=== TASK ITEM ===
What is needed is a word-for-word transcript of the listing, free of pictures.

*** Opening of MATERIAL PROVIDED ***

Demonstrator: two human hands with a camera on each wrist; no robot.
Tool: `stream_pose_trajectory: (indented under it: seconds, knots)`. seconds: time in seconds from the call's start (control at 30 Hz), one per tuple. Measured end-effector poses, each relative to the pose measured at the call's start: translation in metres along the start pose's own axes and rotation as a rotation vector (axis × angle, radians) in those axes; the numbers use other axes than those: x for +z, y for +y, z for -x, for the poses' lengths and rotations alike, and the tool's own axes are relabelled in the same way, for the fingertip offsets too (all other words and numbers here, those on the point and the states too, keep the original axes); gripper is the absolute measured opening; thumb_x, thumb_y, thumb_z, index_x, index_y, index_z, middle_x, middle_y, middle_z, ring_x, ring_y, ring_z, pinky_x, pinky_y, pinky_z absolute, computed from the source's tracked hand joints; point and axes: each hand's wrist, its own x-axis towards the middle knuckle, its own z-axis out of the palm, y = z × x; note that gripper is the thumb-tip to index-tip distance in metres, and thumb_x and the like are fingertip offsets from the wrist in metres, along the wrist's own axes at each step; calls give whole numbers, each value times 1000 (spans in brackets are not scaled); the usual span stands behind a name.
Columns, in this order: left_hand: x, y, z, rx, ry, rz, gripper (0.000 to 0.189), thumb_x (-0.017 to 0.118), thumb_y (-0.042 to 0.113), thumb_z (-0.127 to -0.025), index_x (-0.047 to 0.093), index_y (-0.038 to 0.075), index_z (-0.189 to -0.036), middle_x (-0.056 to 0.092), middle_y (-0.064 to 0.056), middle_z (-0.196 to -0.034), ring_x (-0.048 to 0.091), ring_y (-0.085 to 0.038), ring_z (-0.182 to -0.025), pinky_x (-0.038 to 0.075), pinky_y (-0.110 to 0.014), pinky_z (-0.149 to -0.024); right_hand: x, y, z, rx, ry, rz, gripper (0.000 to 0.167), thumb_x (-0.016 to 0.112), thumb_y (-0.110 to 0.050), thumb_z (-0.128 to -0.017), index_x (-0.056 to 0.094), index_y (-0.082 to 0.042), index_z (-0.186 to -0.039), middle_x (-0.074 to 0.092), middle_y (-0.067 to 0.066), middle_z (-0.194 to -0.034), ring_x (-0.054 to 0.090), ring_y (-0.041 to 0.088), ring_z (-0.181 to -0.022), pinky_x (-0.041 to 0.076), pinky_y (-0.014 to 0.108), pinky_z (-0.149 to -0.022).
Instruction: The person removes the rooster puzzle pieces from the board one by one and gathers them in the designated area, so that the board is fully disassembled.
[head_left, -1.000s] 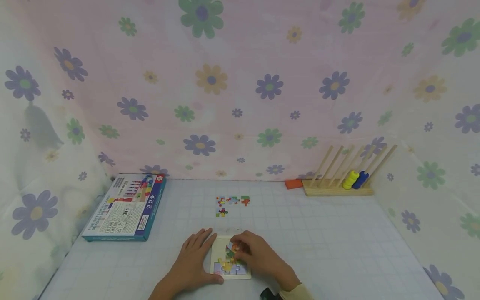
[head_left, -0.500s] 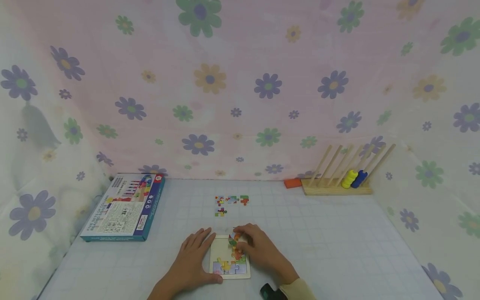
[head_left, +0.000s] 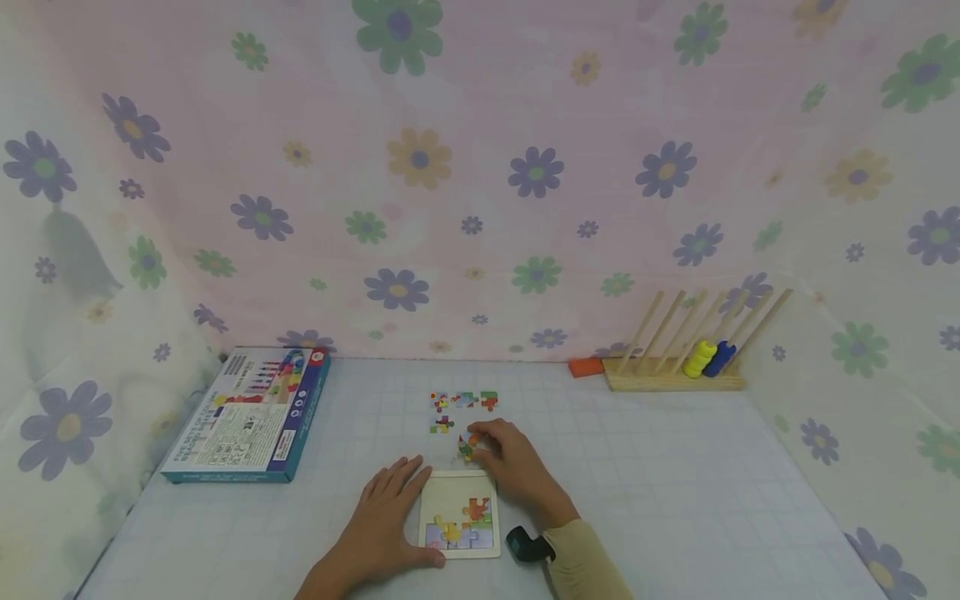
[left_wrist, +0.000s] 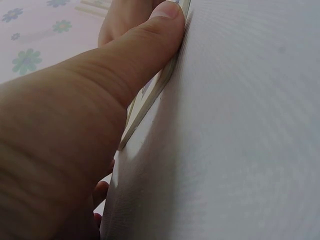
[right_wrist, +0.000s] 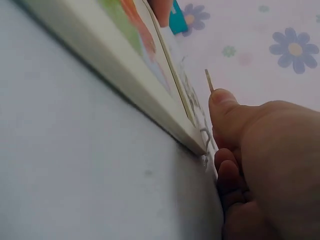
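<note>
The left hand (head_left: 382, 517) lies flat beside a cream-coloured rectangular puzzle tray (head_left: 438, 494), its fingers stretched along the left edge and its thumb reaching across the near corner. The right hand (head_left: 517, 467) is just past the tray's far edge, pinching a small green-and-orange printed jigsaw piece (head_left: 464, 448) between thumb and fingers; a beige sleeve (head_left: 588, 562) covers that forearm.

Interlocking lilac, yellow and orange pieces (head_left: 460, 536) fill the tray's near end and part of its right side, leaving smooth bare board. Beyond the tray, four loose knobbed pieces (head_left: 465, 400) lie on the pale cloth. Left of the tray is a flat printed box (head_left: 240, 417) with teal sides; far to its right, a light wooden base with slender pegs (head_left: 675, 381).

Only the right wrist view shows the pinched piece edge-on, thin and raised, with other fingers curled below. The left wrist view shows the thumb against the tray's rim.
</note>
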Motion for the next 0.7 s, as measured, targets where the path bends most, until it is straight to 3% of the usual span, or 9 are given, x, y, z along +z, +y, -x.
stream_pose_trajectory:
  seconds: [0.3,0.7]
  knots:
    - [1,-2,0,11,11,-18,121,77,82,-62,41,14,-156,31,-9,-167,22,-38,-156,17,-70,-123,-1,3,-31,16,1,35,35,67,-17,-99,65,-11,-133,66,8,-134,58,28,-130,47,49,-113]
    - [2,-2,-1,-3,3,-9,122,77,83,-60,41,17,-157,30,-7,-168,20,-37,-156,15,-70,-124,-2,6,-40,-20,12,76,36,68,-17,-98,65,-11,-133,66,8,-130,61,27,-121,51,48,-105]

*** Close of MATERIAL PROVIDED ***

=== TASK RESPONSE ===
Demonstrator: two human hands with a camera on each wrist; no robot.
Tool: `stream_pose_trajectory: (indented under it: seconds, knots)`. seconds: time in seconds from the call's start (control at 30 Hz), one per tuple. Measured end-effector poses, each relative to the pose measured at the call's start: translation in metres along the start pose's own axes and rotation as a rotation vector (axis × angle, radians) in those axes; the numbers use other axes than those: x for +z, y for +y, z for -x, for the poses' lengths and rotations alike, and the tool's own axes are relabelled in the same way, for the fingertip offsets too (all other words and numbers here, those on the point and the states too, keep the original axes); gripper is the absolute measured opening; thumb_x, thumb_y, thumb_z, index_x, index_y, index_z, middle_x, middle_y, middle_z, ring_x, ring_y, ring_z, pinky_x, pinky_y, pinky_z absolute, computed from the source's tracked hand joints; point and axes: each hand's wrist, its own x-axis towards the middle knuckle, its own z-axis out of the palm, y = z × x; note that gripper is the thumb-tip to index-tip distance in metres, and thumb_x and the like are fingertip offsets from the wrist in metres, along the wrist's own axes at each step; calls give whole numbers, each value times 1000 (spans in brackets are not scaled); the usual span stands behind a name.
Columns, in this order: left_hand: x, y, z, rx, ry, rz, gripper (0.000 to 0.189), thumb_x (-0.017 to 0.118), thumb_y (-0.042 to 0.113), thumb_z (-0.127 to -0.025), index_x (-0.047 to 0.093), index_y (-0.038 to 0.075), index_z (-0.189 to -0.036), middle_x (-0.056 to 0.092), middle_y (-0.064 to 0.056), middle_z (-0.196 to -0.034), ring_x (-0.048 to 0.091), ring_y (-0.085 to 0.038), ring_z (-0.182 to -0.025), pinky_x (-0.038 to 0.075), pinky_y (-0.110 to 0.014), pinky_z (-0.149 to -0.024); right_hand: x, y, z, rx, ry, rz, gripper (0.000 to 0.167), thumb_x (-0.016 to 0.112), thumb_y (-0.110 to 0.050), thumb_z (-0.128 to -0.017), index_x (-0.056 to 0.094), index_y (-0.082 to 0.042), index_z (-0.186 to -0.039), middle_x (-0.074 to 0.092), middle_y (-0.067 to 0.066), middle_z (-0.194 to -0.034), ring_x (-0.054 to 0.090), ring_y (-0.041 to 0.088), ring_z (-0.181 to -0.022), pinky_x (-0.041 to 0.076), pinky_y (-0.014 to 0.108), pinky_z (-0.149 to -0.022).
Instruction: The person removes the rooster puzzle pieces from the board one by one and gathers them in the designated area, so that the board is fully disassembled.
[head_left, -1.000s] 
[head_left, -0.500s] 
[head_left, +0.000s] 
[left_wrist, +0.000s] 
[right_wrist, +0.000s] 
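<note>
The left hand (head_left: 382, 517) lies flat beside a cream-coloured rectangular puzzle tray (head_left: 438, 494), its fingers stretched along the left edge and its thumb reaching across the near corner. The right hand (head_left: 517, 467) is just past the tray's far edge, pinching a small green-and-orange printed jigsaw piece (head_left: 464, 448) between thumb and fingers; a beige sleeve (head_left: 588, 562) covers that forearm.

Interlocking lilac, yellow and orange pieces (head_left: 460, 536) fill the tray's near end and part of its right side, leaving smooth bare board. Beyond the tray, four loose knobbed pieces (head_left: 465, 400) lie on the pale cloth. Left of the tray is a flat printed box (head_left: 240, 417) with teal sides; far to its right, a light wooden base with slender pegs (head_left: 675, 381).

Only the right wrist view shows the pinched piece edge-on, thin and raised, with other fingers curled below. The left wrist view shows the thumb against the tray's rim.
</note>
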Motion for the next 0.7 s, as measured, targets where the path bends most, until it is straight to 3% of the usual span, or 9 are given, x, y, z along +z, +y, -x.
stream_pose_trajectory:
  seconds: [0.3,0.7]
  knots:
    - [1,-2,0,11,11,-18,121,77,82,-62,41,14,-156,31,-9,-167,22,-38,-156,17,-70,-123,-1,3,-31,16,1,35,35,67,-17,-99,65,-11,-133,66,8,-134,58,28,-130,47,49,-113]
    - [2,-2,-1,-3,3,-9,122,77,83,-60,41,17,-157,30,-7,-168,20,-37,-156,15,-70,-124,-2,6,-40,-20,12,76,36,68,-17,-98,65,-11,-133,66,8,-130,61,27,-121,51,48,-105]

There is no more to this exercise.